Smilax laurifolia is a species of flowering plant in the greenbrier family known by the common names laurel greenbrier, laurelleaf greenbrier, bamboo vine, and blaspheme vine. It is native to the southeastern United States, where it occurs along the Gulf Coastal Plain and Atlantic Plain from Texas to New Jersey, the range extending inland to Arkansas, Oklahoma, and Tennessee. It also occurs in Cuba and the Bahamas.

== Description ==
This plant is a Monocotyledonous woody vine that forms dense colonial thickets and climbs over other vegetation. The stems reach five meters or more in length. They are "viciously armed" with prickles that may be over a centimeter long. The plant grows from a huge woody, tuberous rhizome. The sprouts may grow up to 7 centimeters per day. The leathery evergreen leaves are linear, lance-shaped, or oval and reach 13 centimeters long by 6 wide. The petioles twist to bear the leaves in an erect position. The inflorescence is an umbel of up to 25 flowers borne in the leaf axils. Each flower has whitish or yellowish tepals each about half a centimeter long.

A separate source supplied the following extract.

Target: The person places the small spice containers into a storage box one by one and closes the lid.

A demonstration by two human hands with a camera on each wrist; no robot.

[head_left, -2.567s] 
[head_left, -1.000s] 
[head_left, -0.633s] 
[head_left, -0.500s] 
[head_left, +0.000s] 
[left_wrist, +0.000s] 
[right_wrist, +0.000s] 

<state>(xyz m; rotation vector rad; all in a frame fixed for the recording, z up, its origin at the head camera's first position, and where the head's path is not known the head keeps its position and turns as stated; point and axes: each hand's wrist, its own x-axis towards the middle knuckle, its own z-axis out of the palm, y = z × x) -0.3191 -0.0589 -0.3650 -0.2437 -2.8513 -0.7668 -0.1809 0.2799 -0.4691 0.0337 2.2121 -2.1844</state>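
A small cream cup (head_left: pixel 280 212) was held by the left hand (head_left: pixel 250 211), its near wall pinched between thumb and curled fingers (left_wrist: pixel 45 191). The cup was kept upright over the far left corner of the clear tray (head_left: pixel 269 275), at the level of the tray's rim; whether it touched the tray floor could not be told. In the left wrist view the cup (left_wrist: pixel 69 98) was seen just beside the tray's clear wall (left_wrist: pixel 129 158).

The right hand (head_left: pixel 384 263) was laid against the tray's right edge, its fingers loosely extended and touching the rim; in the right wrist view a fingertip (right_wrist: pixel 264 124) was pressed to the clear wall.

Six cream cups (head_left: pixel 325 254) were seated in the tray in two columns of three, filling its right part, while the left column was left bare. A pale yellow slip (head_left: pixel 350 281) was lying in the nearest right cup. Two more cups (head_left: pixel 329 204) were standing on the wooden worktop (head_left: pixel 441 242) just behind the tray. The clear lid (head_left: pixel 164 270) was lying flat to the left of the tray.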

The fruit is a shiny, waxy black berry 5 to 8 millimeters long. The berries mature in the second growing season after they first appear.

== Distribution and habitat ==
This plant grows in bogs, swamps, and marshy areas. It is a dominant plant in pocosins. The soils are wet to saturated and the sites are often flooded. It is common in the Everglades and it is "characteristic" of the Okefenokee Swamp understory flora. It grows beneath cypress, swamp blackgum (N. sylvatica), white bay (Magnolia virginiana), loblolly bay (Gordonia lasianthus), sweet bay (Tamala borbonia), red maple (Acer rubrum), cassena (Ilex cassine), titi (Cyrilla racemiflora), and southern white cedar (Chamaecyparis thyoides). In the understory it is associated with hurrahbush (Lyonia lucida), leucothoe (Leucothoe racemosa), sweetspire (Itea virginica), poor-man's soap (Clethra alnifolia), coral greenbrier (S. walteri), and honeycup (Zenobia pulverulenta).

This plant competes with and inhibits tree seedlings such as those of southern white cedar. In sunny sites it grows better and can form dense thickets. When burned or damaged it resprouts vigorously from its large rhizome. This rapidly climbing vine is a silvicultural pest.

== Ecology ==
This plant provides habitat for many types of animals, such as white-tailed deer, bobcat, gray squirrel, Eastern diamondback rattlesnake, American alligator, Pine Barrens tree frog, and the endangered red-cockaded woodpecker. It grows alongside a variety of rare such as white wickey (Kalmia cuneata), arrowleaf shieldwort (Peltandra sagittaefolia), spring-flowering goldenrod (Solidago verna), and rough-leaf loostrife (Lysimachia asperulifolia).

== Uses ==
Native American groups used this plant medicinally. For example, the Cherokee used it for sores and burns. The tuberous rhizome was also a food source; the Choctaw made it into fried cakes and bread.